When You Should Not Buy Real Estate
Okay, I did an article called Why Renting Really Is For Suckers (And What To Do About It). Fairness demands that I do a companion article on situations where buying is not a good idea.
There actually are some. First off, the math just plain works against it for less than about three years. If you know you're going to have to relocate in less than three years, chances are you shouldn't buy. This is not to say that professional speculators are stupid, just that they are playing with different assumptions than most of is. If one victim isn't desperate enough to sell for thirty percent under the general market, they'll go find someone who is. But they don't buy for a place to live. They're buying with a professional eye towards making a profit, and quite often, they don't. If your situation is that you're looking for a home to live in, and you're going to have to sell it instead of renting it out after less than three years, chances are you shouldn't buy. In this instance, it's not the idea of being a property owner in general that is the major factor in the decision, it's how long you're going to own that property.

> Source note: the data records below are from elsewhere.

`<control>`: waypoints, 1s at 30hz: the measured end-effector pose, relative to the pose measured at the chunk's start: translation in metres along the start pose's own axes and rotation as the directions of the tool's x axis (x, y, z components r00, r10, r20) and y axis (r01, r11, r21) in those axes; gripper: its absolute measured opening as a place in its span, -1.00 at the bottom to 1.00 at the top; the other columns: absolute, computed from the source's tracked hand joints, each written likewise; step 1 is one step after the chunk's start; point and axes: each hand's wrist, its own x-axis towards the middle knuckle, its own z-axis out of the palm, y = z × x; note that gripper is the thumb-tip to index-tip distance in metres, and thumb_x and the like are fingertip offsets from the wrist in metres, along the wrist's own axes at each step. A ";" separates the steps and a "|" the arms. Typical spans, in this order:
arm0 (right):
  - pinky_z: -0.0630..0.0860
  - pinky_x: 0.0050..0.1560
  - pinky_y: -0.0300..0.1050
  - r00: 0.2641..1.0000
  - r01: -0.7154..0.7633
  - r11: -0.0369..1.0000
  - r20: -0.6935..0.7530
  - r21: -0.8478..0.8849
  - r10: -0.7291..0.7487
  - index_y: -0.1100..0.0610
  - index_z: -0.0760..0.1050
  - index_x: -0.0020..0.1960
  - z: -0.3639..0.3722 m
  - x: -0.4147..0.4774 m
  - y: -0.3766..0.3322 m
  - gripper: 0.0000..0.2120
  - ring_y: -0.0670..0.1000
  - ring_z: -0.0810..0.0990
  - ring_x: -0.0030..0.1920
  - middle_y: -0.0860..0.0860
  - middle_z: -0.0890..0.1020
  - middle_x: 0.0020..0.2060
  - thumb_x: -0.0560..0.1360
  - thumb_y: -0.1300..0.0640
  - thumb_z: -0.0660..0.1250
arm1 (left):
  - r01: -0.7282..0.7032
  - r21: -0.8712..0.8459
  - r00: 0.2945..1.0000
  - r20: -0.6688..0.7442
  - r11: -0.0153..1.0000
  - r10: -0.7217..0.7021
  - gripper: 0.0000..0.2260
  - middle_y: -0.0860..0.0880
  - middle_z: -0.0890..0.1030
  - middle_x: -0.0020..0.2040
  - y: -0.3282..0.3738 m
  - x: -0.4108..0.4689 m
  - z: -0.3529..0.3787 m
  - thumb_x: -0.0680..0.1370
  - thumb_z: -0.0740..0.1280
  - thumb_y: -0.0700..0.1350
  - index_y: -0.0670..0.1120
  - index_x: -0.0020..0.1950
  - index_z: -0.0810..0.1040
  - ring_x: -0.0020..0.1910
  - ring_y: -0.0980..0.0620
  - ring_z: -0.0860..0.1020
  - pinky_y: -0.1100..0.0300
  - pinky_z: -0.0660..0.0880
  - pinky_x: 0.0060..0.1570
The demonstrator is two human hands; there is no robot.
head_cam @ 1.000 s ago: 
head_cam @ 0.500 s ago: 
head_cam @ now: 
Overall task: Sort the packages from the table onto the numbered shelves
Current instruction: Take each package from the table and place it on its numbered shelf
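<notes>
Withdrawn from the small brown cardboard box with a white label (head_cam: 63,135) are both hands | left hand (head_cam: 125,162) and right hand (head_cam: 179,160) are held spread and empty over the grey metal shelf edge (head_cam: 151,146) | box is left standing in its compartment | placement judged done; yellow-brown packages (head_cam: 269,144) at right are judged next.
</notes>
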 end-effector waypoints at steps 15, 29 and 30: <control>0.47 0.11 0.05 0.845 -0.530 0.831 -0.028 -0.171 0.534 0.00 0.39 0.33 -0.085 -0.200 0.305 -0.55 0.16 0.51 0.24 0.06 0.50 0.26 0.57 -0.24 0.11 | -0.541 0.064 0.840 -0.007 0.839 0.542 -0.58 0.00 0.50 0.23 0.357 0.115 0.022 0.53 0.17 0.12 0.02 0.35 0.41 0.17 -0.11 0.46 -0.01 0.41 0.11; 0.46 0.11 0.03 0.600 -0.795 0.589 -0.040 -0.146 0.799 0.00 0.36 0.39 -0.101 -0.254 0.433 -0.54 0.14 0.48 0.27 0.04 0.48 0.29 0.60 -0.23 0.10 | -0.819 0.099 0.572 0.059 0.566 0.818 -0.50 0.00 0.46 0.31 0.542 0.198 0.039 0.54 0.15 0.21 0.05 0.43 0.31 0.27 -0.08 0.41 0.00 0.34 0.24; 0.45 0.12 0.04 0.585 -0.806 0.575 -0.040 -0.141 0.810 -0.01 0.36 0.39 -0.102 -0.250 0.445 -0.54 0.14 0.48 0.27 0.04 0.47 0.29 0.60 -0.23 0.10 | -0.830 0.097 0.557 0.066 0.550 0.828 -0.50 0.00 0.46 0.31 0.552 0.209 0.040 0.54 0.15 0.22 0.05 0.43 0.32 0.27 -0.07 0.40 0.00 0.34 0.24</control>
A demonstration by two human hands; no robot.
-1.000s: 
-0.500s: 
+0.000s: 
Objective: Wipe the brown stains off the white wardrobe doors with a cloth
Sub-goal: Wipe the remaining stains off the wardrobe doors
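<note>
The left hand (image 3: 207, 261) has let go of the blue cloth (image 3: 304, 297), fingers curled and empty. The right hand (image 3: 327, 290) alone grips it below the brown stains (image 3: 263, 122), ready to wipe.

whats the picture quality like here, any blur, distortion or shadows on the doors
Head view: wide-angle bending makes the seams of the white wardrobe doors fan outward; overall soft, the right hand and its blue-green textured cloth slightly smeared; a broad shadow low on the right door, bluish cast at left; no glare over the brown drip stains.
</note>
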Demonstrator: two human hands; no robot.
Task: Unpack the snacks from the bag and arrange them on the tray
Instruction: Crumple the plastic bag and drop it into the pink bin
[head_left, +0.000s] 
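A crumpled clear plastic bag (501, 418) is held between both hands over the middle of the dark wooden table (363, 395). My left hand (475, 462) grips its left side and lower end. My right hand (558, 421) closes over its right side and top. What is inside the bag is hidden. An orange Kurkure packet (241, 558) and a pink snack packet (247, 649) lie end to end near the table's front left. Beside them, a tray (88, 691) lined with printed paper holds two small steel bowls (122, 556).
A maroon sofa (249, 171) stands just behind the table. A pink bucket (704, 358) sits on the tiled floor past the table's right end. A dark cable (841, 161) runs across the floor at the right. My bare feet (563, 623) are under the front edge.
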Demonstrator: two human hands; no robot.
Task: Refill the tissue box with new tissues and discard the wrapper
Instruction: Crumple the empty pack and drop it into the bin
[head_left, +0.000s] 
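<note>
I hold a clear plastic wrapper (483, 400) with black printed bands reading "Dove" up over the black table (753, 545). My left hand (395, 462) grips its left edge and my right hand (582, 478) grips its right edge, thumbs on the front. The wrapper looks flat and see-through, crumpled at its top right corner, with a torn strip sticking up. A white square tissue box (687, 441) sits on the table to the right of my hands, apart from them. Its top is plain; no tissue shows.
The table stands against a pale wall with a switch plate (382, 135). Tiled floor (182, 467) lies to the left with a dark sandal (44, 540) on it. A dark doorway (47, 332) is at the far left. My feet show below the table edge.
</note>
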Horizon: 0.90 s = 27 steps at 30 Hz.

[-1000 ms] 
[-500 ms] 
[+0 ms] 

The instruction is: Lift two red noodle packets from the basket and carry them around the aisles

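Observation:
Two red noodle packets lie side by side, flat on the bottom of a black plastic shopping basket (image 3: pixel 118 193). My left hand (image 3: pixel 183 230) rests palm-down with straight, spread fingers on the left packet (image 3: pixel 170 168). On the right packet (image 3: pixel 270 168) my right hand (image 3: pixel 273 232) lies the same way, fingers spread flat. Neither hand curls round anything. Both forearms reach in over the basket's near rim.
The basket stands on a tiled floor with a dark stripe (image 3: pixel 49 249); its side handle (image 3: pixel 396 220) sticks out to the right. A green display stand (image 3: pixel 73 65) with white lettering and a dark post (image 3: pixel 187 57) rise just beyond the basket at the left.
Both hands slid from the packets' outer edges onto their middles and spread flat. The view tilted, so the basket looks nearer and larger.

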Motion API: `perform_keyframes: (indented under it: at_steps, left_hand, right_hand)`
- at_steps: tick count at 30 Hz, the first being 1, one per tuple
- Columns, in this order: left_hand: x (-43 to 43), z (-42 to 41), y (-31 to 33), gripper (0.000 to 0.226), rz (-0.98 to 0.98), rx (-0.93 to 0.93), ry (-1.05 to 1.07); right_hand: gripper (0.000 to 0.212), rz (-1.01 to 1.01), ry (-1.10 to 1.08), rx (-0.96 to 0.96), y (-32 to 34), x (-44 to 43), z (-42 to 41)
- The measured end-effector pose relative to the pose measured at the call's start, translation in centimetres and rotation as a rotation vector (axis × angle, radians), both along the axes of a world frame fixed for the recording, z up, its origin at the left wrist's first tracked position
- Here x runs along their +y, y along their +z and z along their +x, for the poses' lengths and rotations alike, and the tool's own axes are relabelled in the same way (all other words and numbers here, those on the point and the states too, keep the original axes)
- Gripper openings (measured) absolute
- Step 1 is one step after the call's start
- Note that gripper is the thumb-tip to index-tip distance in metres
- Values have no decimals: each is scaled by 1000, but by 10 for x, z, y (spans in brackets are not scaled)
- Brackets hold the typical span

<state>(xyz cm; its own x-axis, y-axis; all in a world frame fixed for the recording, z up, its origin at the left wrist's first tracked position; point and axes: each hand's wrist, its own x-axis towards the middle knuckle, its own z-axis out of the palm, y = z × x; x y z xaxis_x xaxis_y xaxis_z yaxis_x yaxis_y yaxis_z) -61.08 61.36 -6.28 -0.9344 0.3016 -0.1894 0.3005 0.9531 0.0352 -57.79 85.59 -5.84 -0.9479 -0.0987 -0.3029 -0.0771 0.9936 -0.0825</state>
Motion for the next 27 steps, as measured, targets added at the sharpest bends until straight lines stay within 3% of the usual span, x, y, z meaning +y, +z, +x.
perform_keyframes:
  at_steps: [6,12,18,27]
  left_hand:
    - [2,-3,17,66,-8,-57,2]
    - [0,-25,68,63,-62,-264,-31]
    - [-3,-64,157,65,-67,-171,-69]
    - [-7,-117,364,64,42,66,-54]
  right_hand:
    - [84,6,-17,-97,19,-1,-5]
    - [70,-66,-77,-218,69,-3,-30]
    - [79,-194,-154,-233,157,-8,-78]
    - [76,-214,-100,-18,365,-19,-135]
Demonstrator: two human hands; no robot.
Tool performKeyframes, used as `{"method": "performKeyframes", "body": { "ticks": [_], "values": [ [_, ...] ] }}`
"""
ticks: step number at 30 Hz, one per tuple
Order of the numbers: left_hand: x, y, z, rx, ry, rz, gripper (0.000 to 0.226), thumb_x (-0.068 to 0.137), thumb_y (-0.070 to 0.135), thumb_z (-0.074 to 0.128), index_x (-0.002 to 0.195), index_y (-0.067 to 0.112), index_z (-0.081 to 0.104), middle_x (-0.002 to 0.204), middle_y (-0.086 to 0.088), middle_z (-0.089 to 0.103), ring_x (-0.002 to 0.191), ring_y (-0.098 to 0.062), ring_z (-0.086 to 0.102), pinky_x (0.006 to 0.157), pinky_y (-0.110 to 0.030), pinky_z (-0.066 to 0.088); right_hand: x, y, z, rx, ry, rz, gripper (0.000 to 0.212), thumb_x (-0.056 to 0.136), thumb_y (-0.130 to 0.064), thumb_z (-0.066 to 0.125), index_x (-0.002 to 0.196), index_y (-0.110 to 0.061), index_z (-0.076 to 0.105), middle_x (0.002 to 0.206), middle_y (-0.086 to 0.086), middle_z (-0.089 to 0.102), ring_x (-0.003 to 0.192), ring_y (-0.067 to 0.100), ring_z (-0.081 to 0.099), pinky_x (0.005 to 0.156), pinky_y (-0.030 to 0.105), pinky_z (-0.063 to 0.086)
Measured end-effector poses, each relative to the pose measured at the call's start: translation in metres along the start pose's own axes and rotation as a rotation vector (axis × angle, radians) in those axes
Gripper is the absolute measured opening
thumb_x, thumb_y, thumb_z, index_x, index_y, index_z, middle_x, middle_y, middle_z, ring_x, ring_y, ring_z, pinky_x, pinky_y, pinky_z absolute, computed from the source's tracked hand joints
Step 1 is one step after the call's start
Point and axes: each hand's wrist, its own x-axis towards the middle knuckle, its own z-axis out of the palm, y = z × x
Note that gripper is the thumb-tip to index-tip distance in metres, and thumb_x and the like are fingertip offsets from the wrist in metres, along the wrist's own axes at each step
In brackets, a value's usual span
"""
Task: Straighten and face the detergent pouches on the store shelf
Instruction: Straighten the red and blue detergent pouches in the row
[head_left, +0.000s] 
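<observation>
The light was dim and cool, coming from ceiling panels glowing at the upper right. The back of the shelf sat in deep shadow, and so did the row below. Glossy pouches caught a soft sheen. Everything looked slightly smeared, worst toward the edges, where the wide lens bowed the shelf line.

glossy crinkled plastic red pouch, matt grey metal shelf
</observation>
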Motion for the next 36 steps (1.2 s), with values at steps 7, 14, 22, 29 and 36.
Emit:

This is not to say that nobody has ever made money buying for less than three years. The just concluded seller's market right here in California is the counterexample to that contention. But real estate appreciation happens when it happens, and you never know until afterward what it was. If people could predict the market with that much certainty, then it would make sense to try and time the market. They can't, and it doesn't, at least not for the ordinary person.
You shouldn't buy if you can't get a sustainable loan that you can afford. If you don't have at least three years of a fixed rate on an amortizing loan you can afford, you should probably not buy. The market returns 5 to 7 percent per year on average. That is a very different thing than five to seven percent every year. Some years are plus twenty. Other years, like this one is likely to end up, are minus twenty. If you have a sustainable, affordable loan, you'll pay some principal down and you should be able to refinance when the adjustment hits. This doesn't apply with negative amortization, interest only, or shorter term loans. Particularly if there's a prepayment penalty, you'll likely eat up all the principal payments you made with that prepayment penalty. Now suppose you got caught in a twenty percent down year? Over longer periods of time, things even out, trending towards the average return of 5 to 7 percent per year. But that's no comfort whatsoever to those people who bought into unsustainable loans on overinflated properties in the last two years and are now facing huge problems because they can't sell for what they owe, and they can't refinance into a payment they can make. I didn't do it to anyone; I could have made a lot more money if I was so willing. But that doesn't mean there aren't a lot of them out there.
The market is unpredictable. All I can tell you for sure is that it's still declining right now and the next upturn might not come for several years. The only time the value of your property is important is when you sell or when you refinance, but if you haven't got a stable loan, you're looking at a mandatory time when your value is important. If you can't last until then, the eventual market upswing will be of no comfort. Eventually, I'm confident you'll make a better profit than you could anywhere else. But eventually can be quite a while, and if your time constraints don't stretch far enough, that's a problem. A big problem.
Third group of people who shouldn't buy is those without a sufficiently stable income, particularly if their available cash isn't enough to smooth out the bumps. If you need $6000 per month, and you make $24,000 in one whack about every four months, that might appear to be enough, but consider what happens if for some reason it is six months between paychecks? Once you're a couple of months behind and your credit score is toast, it doesn't make that go away if your next check after that is only two more months.
I think I've been clear enough on the evils of buying too much house for your income. People should not overstretch financially to buy a home, but the majority do. You get a month behind on rent, and it is a problem, but if you get a month behind on your mortgage, that's part of your credit score for ten years, and puts you in a whole different class of borrower for two. Plus you're likely to be behind on your next month, and the one after that. This is a lot less of a black mark for renters than it is for owners with a mortgage. Then when you're ready and can otherwise really afford a mortgage, you can't get one or you can only get one on prohibitive terms. So save up enough to smooth out the bumps, and it certainly doesn't hurt to have a down payment also, as that will make the hurdles you have to get over with irregular paychecks that much lower.
That's basically it. If you think you have another one, I'm interested in it, but those are the only three I can think of. The mathematics and economics do generally favor home ownership, even without that generous tax allowance given for the interest deduction and state property taxes, but there are cases where the general rules get overridden. Contrary to what many people were saying not too long ago, you can lose money in real estate, as the fact that property values locally are down about 20 percent from peak should attest. You can also become financially crippled for years. Nonetheless, if you take care to keep it within the realm of what you can afford, and what you can afford to make payments on indefinitely, then the worst that is likely to happen is that you'll owe more than the property is theoretically worth for a while. If you don't need to refinance or sell during that period, that's just unimportant. In cycles stretching back hundreds of years, real estate has always come back to higher prices than before, even accounting for inflation. The critical thing is to make certain you can wait it out.